Das Schuldendilemma in Europa und die politischen Turbulenzen in den USA sind nach Ansicht des Internationalen Währungsfonds (IWF) Gift für die Weltwirtschaft. Beide Krisen müssten mit Nachdruck bekämpft werden, damit das globale Wachstum nicht massiv abflaue, heißt es in der neuen Konjunkturprognose des IWF, die in der Nacht auf heute in Tokio vorgelegt wurde. Darüber hinaus bereite die Abkühlung in den Schwellenländern große Sorgen.

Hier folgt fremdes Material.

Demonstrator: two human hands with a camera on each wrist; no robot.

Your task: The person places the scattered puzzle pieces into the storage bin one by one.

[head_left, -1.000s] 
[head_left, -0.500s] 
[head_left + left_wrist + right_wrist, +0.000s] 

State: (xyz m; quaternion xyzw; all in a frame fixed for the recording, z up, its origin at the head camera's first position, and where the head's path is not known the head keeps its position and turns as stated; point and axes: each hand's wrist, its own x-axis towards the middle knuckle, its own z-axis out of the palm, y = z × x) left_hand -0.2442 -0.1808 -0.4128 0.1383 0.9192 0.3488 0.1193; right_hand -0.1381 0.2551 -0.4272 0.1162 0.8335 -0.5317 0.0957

Nur noch 3,3 statt 3,6 Prozent Auftrieb

Weltweit rechnet der Fonds mit einem Konjunkturauftrieb von 3,3 Prozent in diesem Jahr und 3,6 Prozent im kommenden. Die Werte wurden um 0,2 beziehungsweise 0,3 Prozentenpunkte gesenkt. Für den Euro-Raum sehen die Ökonomen ebenfalls schwächere Werte. In diesem Jahr werde beim BIP sogar ein Minus von 0,4 Prozent verzeichnet. 2013 werde es zwar wieder leicht um 0,2 Prozent wachsen. Bisher war aber mit einem Wachstum von 0,7 Prozent gerechnet worden.

Die verschlechterten Aussichten lassen sich laut dem IWF vor allem mit der Unsicherheit auf den Märkten begründen. Es sei derzeit für Investoren sehr schwierig vorherzusagen, wie sich die Lage in den kommenden Monaten entwickeln werde, heißt es in dem Bericht. Es bestehe wegen der vielen Unwägbarkeiten sogar die Gefahr, dass das weltweite Wachstum unter 2,0 Prozent falle. Die Wahrscheinlichkeit dafür liege derzeit etwa bei einem Sechstel, meinen die IWF-Ökonomen.